Therapeutic activity of an inhaled potent SARS-CoV-2 neutralizing human monoclonal antibody in hamsters

Abstract

SARS-CoV-2 infection results in viral burden in the upper and lower respiratory tract, enabling transmission and often leading to substantial lung pathology. Delivering the antiviral treatment directly to the lungs has the potential to improve lung bioavailability and dosing efficiency. As the SARS-CoV-2 Receptor Binding Domain (RBD) of the Spike (S) is increasingly deemed to be a clinically validated target, RBD-specific B cells were isolated from patients following SARS-CoV-2 infection to derive a panel of fully human monoclonal antibodies (hmAbs) that potently neutralize SARS-CoV-2. The most potent hmAb, 1212C2 was derived from an IgM memory B cell, has high affinity for SARS-CoV-2 RBD which enables its direct inhibition of RBD binding to ACE2. The 1212C2 hmAb exhibits in vivo prophylactic and therapeutic activity against SARS-CoV-2 in hamsters when delivered intraperitoneally, achieving a meaningful reduction in upper and lower respiratory viral burden and lung pathology.
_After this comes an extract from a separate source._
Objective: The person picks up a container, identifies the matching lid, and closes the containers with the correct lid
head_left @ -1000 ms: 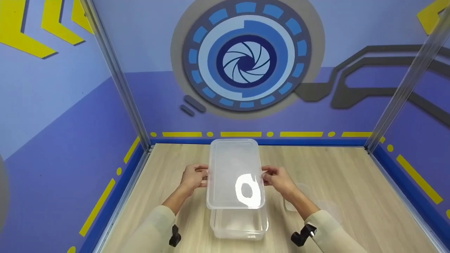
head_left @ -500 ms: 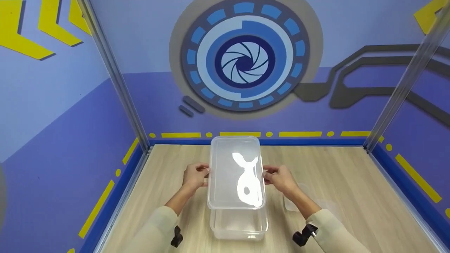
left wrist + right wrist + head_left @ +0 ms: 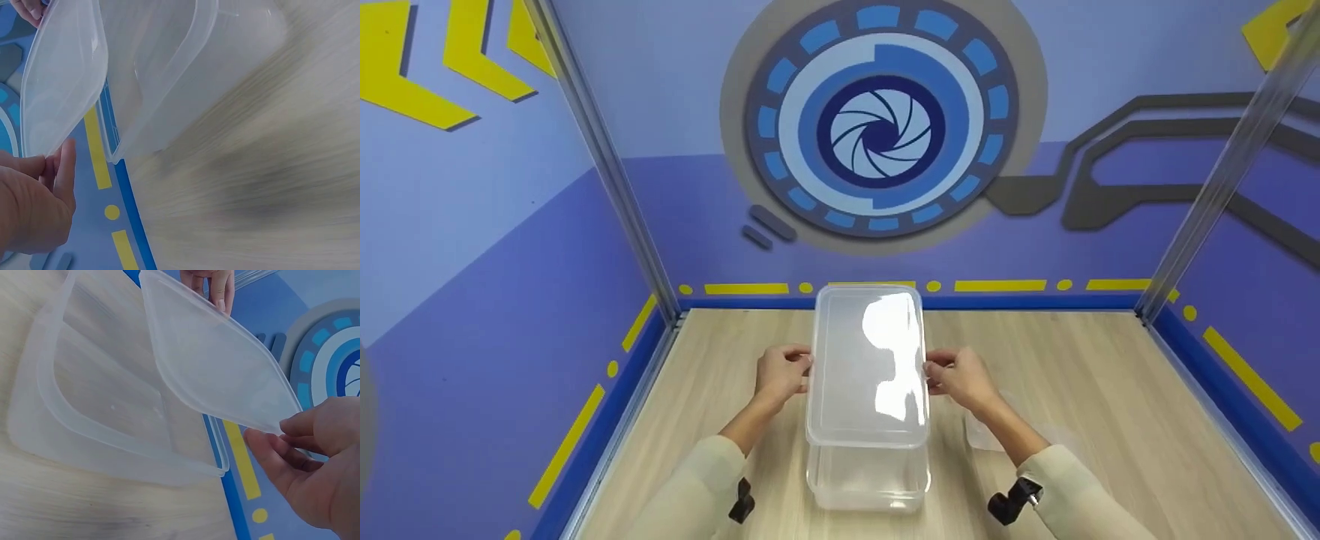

Furthermore, liquid nebulized inhale treatment of SARS-CoV-2 infected hamsters with as low as 0.6 mg/kg of inhaled dose, corresponding to approximately 0.03 mg/kg of lung deposited dose, mediated a reduction in respiratory viral burden that is below the detection limit, and mitigated lung pathology. The therapeutic efficacy achieved at an exceedingly low-dose of inhaled 1212C2 supports the rationale for local lung delivery and achieving dose-sparing benefits as compared to the conventional parenteral route of administration. Taken together, these results warrant an accelerated clinical development of 1212C2 hmAb formulated and delivered via inhalation for the prevention and treatment of SARS-CoV-2 infection.